Bubba
- Species: Giant grouper
- Born: c. 1982
- Died: August 22, 2006 (aged 23–24)
- Known for: First fish to undergo chemotherapy
- Residence: Shedd Aquarium

= Bubba (fish) =

Giant grouper that underwent chemotherapy

Bubba (c. 1982 – August 22, 2006) was a giant grouper (Queensland grouper) that resided at the Shedd Aquarium in Chicago, Illinois. Bubba is believed to be the first fish to undergo chemotherapy. He was often nicknamed "The Super Grouper".

==History==
Bubba was left in a bucket at the aquarium's doorstep in 1987 by an anonymous donor with a note asking for him to get a good home; at the time, he was a female and about 25 cm (10 in) long. Bubba changed sex to male (being a protogynous hermaphrodite) in the mid-1990s and eventually grew to 154 lb while living in the aquarium's "Wild Reef" shark exhibit. Aquarium staff started referring to him as Bubba because of his hulking appearance and manner.

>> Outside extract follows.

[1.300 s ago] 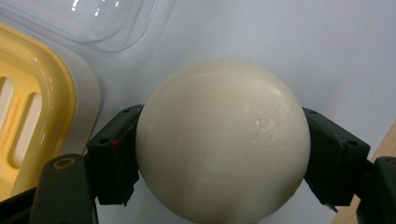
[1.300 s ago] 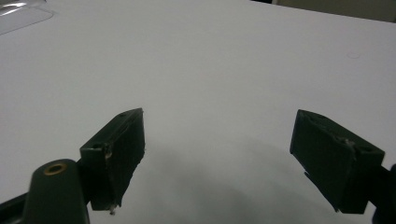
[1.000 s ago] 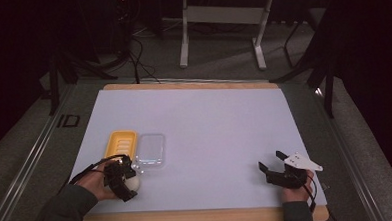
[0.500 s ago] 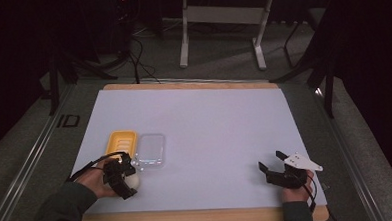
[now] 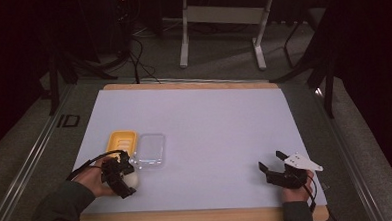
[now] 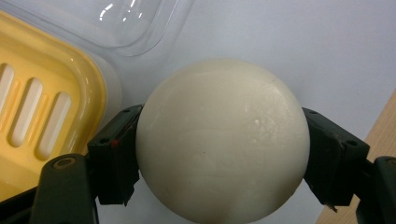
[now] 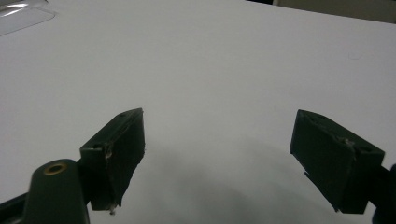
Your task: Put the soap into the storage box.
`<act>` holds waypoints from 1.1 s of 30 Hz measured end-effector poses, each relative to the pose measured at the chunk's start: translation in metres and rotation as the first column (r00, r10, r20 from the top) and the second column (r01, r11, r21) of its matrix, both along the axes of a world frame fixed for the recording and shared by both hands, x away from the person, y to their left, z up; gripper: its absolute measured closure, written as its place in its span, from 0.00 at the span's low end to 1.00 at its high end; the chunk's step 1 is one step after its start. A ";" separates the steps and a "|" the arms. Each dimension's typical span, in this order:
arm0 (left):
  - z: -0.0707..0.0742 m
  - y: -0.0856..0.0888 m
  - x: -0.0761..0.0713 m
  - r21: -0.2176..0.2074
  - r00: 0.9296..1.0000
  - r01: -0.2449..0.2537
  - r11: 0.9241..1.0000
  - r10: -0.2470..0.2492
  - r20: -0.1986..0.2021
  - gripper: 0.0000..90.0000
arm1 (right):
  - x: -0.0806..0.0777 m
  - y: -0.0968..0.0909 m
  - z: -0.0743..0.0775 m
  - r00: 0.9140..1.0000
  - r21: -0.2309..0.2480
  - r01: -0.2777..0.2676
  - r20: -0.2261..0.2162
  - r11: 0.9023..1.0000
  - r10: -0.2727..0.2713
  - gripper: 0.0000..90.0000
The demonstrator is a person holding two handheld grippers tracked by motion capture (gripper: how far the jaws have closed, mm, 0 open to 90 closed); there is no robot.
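**Gripping a white ball beside the soap dish**

Clamping from both sides, the left gripper [image 6: 219, 154] holds a smooth white ball [image 6: 223, 140] between its two black jaws, near the front left corner of the bench [image 5: 209, 115]. In the high view the left gripper [image 5: 120, 175] sits just in front of a yellow dish [image 5: 121, 143] with slotted openings, and the ball [image 5: 131, 179] shows pale at the gripper's tip. A clear lid [image 5: 150, 149] lies touching the dish's right side; both rest on the white sheet that covers the bench. In the left gripper view the dish [image 6: 42, 102] lies to the left of the ball and the lid [image 6: 102, 23] above it, both close by.

The right gripper [image 5: 272, 163] is at the front right of the bench, well apart from the other things, with its jaws spread wide and nothing between them. The right gripper view shows the right gripper [image 7: 217, 154] over bare white sheet.
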State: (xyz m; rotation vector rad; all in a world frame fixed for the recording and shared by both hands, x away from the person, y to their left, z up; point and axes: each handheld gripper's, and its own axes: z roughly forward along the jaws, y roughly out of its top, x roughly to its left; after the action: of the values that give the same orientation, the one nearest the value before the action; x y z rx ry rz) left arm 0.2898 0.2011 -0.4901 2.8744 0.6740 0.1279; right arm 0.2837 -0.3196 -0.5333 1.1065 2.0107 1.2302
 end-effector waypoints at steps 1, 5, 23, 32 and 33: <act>0.000 0.000 0.000 -0.004 1.000 0.001 1.000 -0.001 0.000 0.26 | 0.000 0.000 0.000 1.000 0.001 0.000 0.000 1.000 0.000 0.19; 0.003 0.000 -0.001 -0.015 1.000 0.005 1.000 -0.005 0.003 0.26 | 0.000 0.000 0.000 1.000 0.002 0.001 0.000 1.000 -0.001 0.19; 0.019 0.004 -0.002 -0.047 1.000 0.005 0.999 -0.005 0.012 0.26 | 0.000 0.000 0.000 1.000 0.007 0.006 0.003 1.000 -0.006 0.19; 0.026 0.003 0.000 -0.045 1.000 0.010 0.999 -0.009 0.019 0.26 | -0.001 -0.001 0.000 1.000 0.011 0.005 0.003 1.000 -0.005 0.19; 0.027 0.003 0.000 -0.048 1.000 0.012 0.999 -0.011 0.017 0.26 | -0.001 -0.001 0.000 1.000 0.012 0.005 0.003 1.000 -0.005 0.19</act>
State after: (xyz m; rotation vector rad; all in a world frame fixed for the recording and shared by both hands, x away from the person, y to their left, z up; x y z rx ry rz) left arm 0.2900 0.2038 -0.4629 2.8281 0.6482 0.1323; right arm 0.2831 -0.3205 -0.5332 1.1140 2.0004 1.2416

In 2001, Bubba developed an unusual growth on his forehead, which was eventually diagnosed to be malignant; the aquarium called in veterinarians to remove the growth surgically and treat Bubba with chemotherapy that year, and again in 2003, when it regrew.

Shedd officials stated that Bubba was popular with cancer survivors, especially children, and was a favorite of visitors.
The oncology department of Hope Children's Hospital in Oak Lawn, Illinois, recognized Bubba with a tile in the ward.

Bubba died on August 22, 2006, presumably due to problems with his health that were related to his old age and medical history.